Problem requirements – Retype the entries exactly, but skip the pictures.

(Given records)

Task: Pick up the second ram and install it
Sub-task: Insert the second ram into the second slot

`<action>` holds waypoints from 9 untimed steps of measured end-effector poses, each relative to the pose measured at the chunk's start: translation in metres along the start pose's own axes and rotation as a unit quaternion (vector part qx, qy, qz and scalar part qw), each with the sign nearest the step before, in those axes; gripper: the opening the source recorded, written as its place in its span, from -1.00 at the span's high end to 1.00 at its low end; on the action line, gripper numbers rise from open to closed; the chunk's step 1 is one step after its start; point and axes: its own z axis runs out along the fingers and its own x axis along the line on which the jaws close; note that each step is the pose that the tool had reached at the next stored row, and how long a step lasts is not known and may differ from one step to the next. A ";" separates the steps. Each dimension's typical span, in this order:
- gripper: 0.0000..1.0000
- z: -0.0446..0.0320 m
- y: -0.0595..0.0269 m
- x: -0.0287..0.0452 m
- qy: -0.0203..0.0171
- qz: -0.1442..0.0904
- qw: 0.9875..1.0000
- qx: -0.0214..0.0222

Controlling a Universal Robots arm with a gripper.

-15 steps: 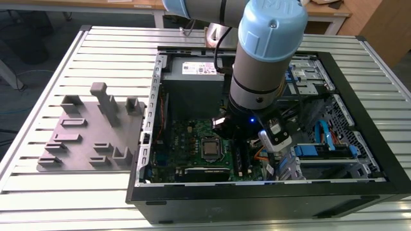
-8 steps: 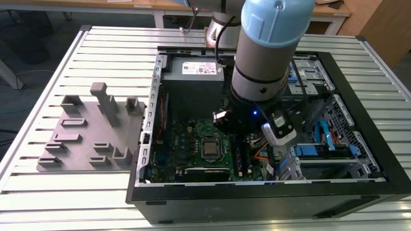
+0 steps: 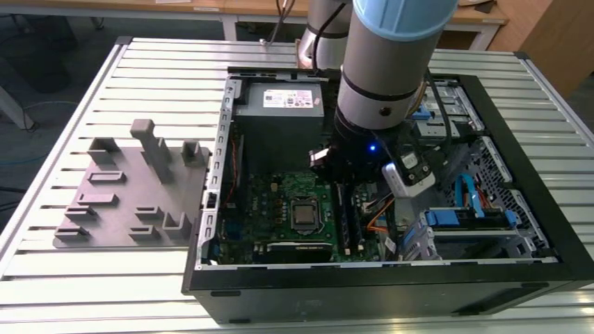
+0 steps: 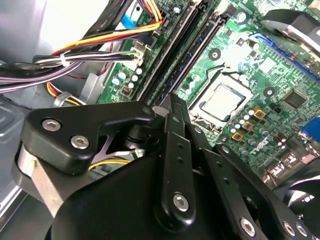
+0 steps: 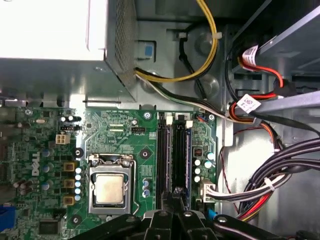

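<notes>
No legible text anywhere.

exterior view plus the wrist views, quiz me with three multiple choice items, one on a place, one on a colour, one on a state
1. Where is the hand?
A) over a grey fixture block
B) inside the case, above the memory slots
C) beside the case, over bare table

2. What colour is the motherboard?
A) red
B) white
C) green

3. How is the case?
A) open, its inside showing
B) shut, with its panel on
C) wrapped in foil

Answers: 1 B, both wrist views show the slots just beyond the hand; 2 C, the board is green in every view; 3 A, the exterior view looks straight into it.
</notes>
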 end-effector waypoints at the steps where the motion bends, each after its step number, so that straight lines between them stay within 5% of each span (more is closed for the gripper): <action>1: 0.85 0.0000 0.0000 0.0000 0.000 0.000 1.000 0.000; 9: 0.85 -0.0001 0.0001 0.0000 0.000 0.000 1.000 0.000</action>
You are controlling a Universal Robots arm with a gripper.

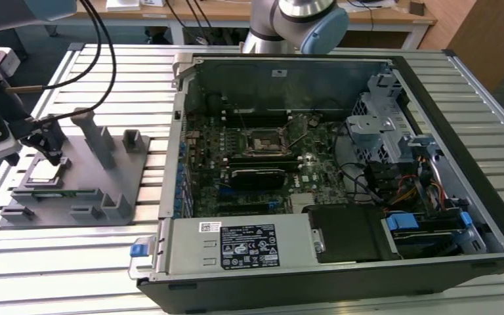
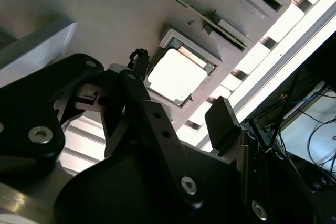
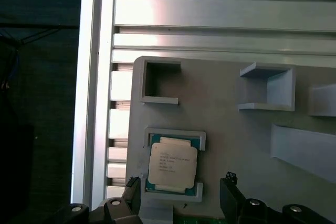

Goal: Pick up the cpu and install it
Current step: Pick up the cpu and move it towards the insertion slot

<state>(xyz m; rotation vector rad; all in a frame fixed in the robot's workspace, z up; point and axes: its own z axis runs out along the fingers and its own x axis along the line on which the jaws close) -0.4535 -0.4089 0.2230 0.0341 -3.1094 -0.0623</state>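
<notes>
The cpu is a flat silvery square lying in a shallow pocket of the grey fixture, on the exterior view's left. My gripper hangs just above it, open and holding nothing. In the first wrist view the cpu lies between the two black fingertips of the gripper. The second wrist view shows the bright cpu past the open gripper. The black socket sits on the motherboard inside the open computer case.
Upright posts and small pockets rise from the fixture close to the gripper. A green strip lies in the fixture beside the cpu. The slatted metal table carries everything. Cables hang over the exterior view's left.
</notes>
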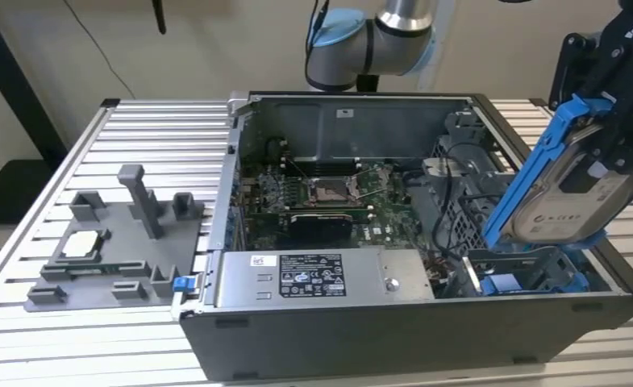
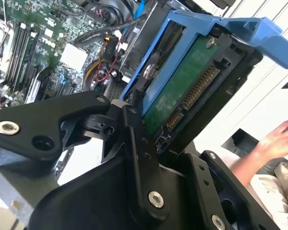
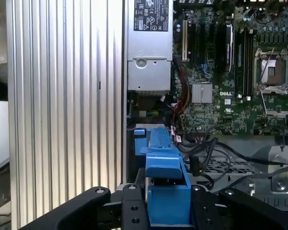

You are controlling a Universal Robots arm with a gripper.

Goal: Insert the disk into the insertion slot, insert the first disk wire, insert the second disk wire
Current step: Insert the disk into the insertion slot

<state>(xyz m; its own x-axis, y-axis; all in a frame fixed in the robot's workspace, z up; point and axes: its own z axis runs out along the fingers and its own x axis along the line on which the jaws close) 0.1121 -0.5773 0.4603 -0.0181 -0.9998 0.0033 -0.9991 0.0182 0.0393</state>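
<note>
exterior view: the gripper (image 1: 609,161) is clamped on the disk (image 1: 564,205), held tilted, lower end just above the slot (image 1: 526,278) at the exterior view's right. second wrist view: fingers (image 2: 134,139) pinch the disk's green-board side. first wrist view: its blue carrier (image 3: 165,191) sits between them.

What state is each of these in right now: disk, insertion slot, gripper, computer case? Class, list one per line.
disk: tilted above the insertion slot, not seated
insertion slot: no disk in it
gripper: shut on the disk
computer case: open, insides exposed
</note>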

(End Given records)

Reply to the task –
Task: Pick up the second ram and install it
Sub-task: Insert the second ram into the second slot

`<action>` holds waypoints from 9 untimed steps of measured end-effector poses, each relative to the pose measured at the chunk's start: translation in metres along the start pose's own axes and rotation as a unit quaternion (vector part qx, qy, qz and scalar part qw), each with the sign nearest the step before, in those axes; gripper: the opening the source recorded, written as its place in its span, from -1.00 at the span's high end to 1.00 at its low end; on the action line, gripper numbers rise from open to closed; the chunk's step 1 is one step after its start; point and axes: its own z axis runs out along the fingers and its own x axis along the line on which the jaws close; note that each step is the pose that the tool had reached at the next stored row, and how long a step lasts is not known and may differ from one step to the next. A ";" separates the steps. Each dimension's typical span, in this order:
- gripper: 0.0000..1.0000
- z: -0.0446..0.0320 m
- y: -0.0595..0.0269 m
- x: -0.0287..0.0452 m
- qy: -0.0203..0.0171
- qz: -0.1442..0.0904
- qw: 0.9875..1.0000
- qx: -0.0214..0.0222

Controlling a Universal Robots arm with a gripper.

-15 steps: 
-8 steps: 
+0 steps: 
+0 steps: 
+0 steps: 

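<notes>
No legible text anywhere.

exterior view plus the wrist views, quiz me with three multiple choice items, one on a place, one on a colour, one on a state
1. Where is the hand?
A) over a grey fixture block
B) inside the case, above the memory slots
C) beside the case, over bare table

2. What colour is the motherboard?
A) red
B) white
C) green

3. How is the case?
A) open, its inside showing
B) shut, with its panel on
C) wrapped in foil

Answers: 1 B, both wrist views show the slots just beyond the hand; 2 C, the board is green in every view; 3 A, the exterior view looks straight into it.
</notes>
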 end-effector waypoints at the steps where the motion bends, each after its step number, so that straight lines between them stay within 5% of each span (more is closed for the gripper): <action>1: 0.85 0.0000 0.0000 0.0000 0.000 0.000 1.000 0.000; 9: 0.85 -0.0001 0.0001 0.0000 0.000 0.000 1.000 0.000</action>
You are controlling a Universal Robots arm with a gripper.


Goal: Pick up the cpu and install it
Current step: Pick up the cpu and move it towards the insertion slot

<state>(xyz m; rotation vector rad; all in a frame fixed in the robot's workspace, z up; point and axes: its own z axis runs out along the fingers and its own x axis along the line on which the jaws close) -0.4535 -0.4089 0.2230 0.0341 -3.1094 -0.0623</state>
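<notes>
The cpu is a flat silvery square lying in a shallow pocket of the grey fixture, on the exterior view's left. My gripper hangs just above it, open and holding nothing. In the first wrist view the cpu lies between the two black fingertips of the gripper. The second wrist view shows the bright cpu past the open gripper. The black socket sits on the motherboard inside the open computer case.
Upright posts and small pockets rise from the fixture close to the gripper. A green strip lies in the fixture beside the cpu. The slatted metal table carries everything. Cables hang over the exterior view's left.
</notes>
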
You are controlling a Universal Robots arm with a gripper.

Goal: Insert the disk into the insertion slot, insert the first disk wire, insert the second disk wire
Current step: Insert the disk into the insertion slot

<state>(xyz m; its own x-axis, y-axis; all in a frame fixed in the robot's workspace, z up; point and axes: its own z axis runs out along the fingers and its own x axis along the line on which the jaws close) 0.1121 -0.5773 0.4603 -0.0181 -0.9998 0.0033 -0.9991 0.0182 0.0393</state>
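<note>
exterior view: the gripper (image 1: 609,161) is clamped on the disk (image 1: 564,205), held tilted, lower end just above the slot (image 1: 526,278) at the exterior view's right. second wrist view: fingers (image 2: 134,139) pinch the disk's green-board side. first wrist view: its blue carrier (image 3: 165,191) sits between them.

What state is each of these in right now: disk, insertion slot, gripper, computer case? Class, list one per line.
disk: tilted above the insertion slot, not seated
insertion slot: no disk in it
gripper: shut on the disk
computer case: open, insides exposed
</note>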

The exercise is fully answered.